> Your task
The listing must be copied out in full and exactly; no images go with it.

> Supplied material
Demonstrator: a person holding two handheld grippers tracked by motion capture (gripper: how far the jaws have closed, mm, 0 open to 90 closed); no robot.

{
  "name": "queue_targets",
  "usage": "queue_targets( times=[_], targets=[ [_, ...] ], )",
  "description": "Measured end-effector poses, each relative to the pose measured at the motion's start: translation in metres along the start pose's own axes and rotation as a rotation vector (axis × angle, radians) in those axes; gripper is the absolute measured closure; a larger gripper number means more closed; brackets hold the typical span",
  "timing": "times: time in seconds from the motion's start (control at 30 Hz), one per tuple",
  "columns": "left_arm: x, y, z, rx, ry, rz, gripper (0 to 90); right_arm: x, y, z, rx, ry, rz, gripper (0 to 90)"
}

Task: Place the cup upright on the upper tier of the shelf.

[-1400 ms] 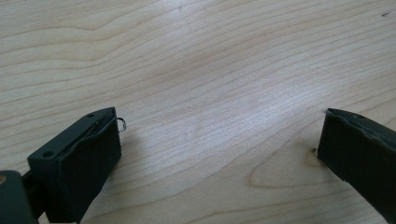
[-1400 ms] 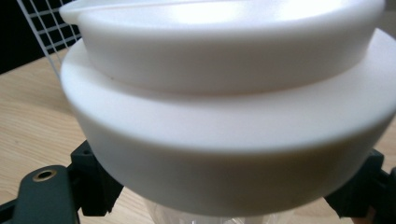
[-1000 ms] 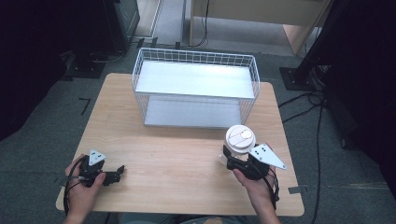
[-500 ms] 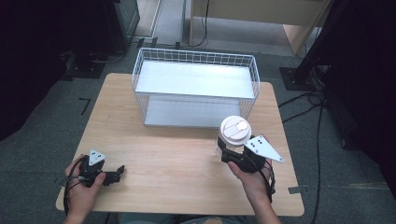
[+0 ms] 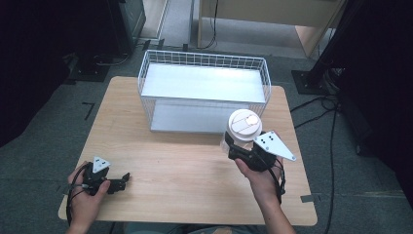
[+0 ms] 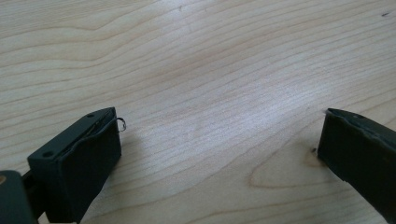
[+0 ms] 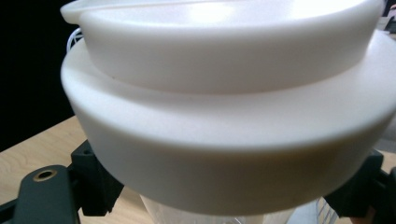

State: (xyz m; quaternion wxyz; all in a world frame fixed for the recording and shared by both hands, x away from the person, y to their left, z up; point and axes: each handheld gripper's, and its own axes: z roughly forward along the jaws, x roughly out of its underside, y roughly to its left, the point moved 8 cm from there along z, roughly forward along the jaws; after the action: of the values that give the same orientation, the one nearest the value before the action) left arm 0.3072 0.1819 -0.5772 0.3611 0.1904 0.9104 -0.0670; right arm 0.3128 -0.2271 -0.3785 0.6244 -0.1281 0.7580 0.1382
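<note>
Wooden table [image 5: 195,165]; lidded cup [image 5: 245,124] apparently clamped in right gripper [image 5: 234,146].

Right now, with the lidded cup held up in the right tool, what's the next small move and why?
Probably carry the cup forward over the wire basket's near rim. The right tool grips it below the white lid, and it sits beside the basket's near right corner. The left tool rests open on the table, so it needn't move.

Right claw [image 5: 233,144] carrying lidded cup [image 5: 244,124], lifted higher, nearer wire basket [image 5: 204,61]
</note>
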Motion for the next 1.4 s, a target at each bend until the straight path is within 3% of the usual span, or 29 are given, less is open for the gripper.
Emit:
queue_targets(
  times=[0.97,1.17,1.4],
  targets=[
    [0.000,-0.001,0.000,0.002,-0.002,-0.006,0.0,-0.072,0.012,0.016,0.040,-0.132,-0.072,16.1],
    [0.000,0.000,0.000,0.001,0.000,-0.002,0.0,-0.090,0.008,0.026,0.055,-0.160,-0.079,16.1],
    [0.000,0.000,0.000,0.001,0.001,-0.001,0.0,-0.099,0.003,0.042,0.077,-0.154,-0.103,16.1]
  ],
)
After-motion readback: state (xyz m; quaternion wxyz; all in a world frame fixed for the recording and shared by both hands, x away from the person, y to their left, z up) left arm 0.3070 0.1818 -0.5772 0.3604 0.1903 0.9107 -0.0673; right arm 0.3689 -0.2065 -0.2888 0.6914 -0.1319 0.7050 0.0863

> Your response
Demonstrator: a person holding two handheld grippers tracked by motion capture (gripper: how far the jaws have closed, mm, 0 open to 90 closed); no robot.

{
  "name": "queue_targets",
  "usage": "queue_targets( times=[_], targets=[ [_, ...] ], )",
  "description": "Measured end-effector poses, each relative to the pose measured at the motion's start: translation in metres along the start pose's own axes and rotation as a rotation vector (axis × angle, radians) in those axes; gripper is the absolute measured closure; a larger gripper number means more closed; brackets hold the typical span",
  "timing": "times: time in seconds from the motion's start (control at 30 Hz), one per tuple",
  "columns": "left_arm: x, y, z, rx, ry, rz, gripper (0 to 90); right_arm: x, y, z, rx, ry, rz, gripper (0 to 90)"
}

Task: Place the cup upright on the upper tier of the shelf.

[-1400 ms] 
[-1400 ms] 
[-1000 ms] 
[-500 ms] 
[+0 ms] 
[+0 ms] 
[+0 ms] 

State: (xyz m; quaternion wxyz; all in a world frame fixed for the recording and shared by both hands, x away from the person, y to their left, z up; point and axes: each handheld gripper's, and its own axes: z roughly forward along the jaws, x roughly out of its underside, y roughly to its left, the point moved 8 cm from there along z, roughly forward along the jaws; after the action: of the values that give the same orientation, the one nearest the value before the action) left arm 0.3072 0.1819 -0.5772 0.3611 0.1904 0.9104 -0.0670; right arm 0.3128 -0.2271 -0.3785 0.6244 -0.1281 0.7580 0.1382
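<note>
Wooden table [image 5: 195,165]; lidded cup [image 5: 245,124] apparently clamped in right gripper [image 5: 234,146].

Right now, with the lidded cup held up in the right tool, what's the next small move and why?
Probably carry the cup forward over the wire basket's near rim. The right tool grips it below the white lid, and it sits beside the basket's near right corner. The left tool rests open on the table, so it needn't move.

Right claw [image 5: 233,144] carrying lidded cup [image 5: 244,124], lifted higher, nearer wire basket [image 5: 204,61]
</note>
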Motion for the next 1.4 s, a target at each bend until the straight path is within 3% of the usual span, or 29 are given, less is open for the gripper.
Emit:
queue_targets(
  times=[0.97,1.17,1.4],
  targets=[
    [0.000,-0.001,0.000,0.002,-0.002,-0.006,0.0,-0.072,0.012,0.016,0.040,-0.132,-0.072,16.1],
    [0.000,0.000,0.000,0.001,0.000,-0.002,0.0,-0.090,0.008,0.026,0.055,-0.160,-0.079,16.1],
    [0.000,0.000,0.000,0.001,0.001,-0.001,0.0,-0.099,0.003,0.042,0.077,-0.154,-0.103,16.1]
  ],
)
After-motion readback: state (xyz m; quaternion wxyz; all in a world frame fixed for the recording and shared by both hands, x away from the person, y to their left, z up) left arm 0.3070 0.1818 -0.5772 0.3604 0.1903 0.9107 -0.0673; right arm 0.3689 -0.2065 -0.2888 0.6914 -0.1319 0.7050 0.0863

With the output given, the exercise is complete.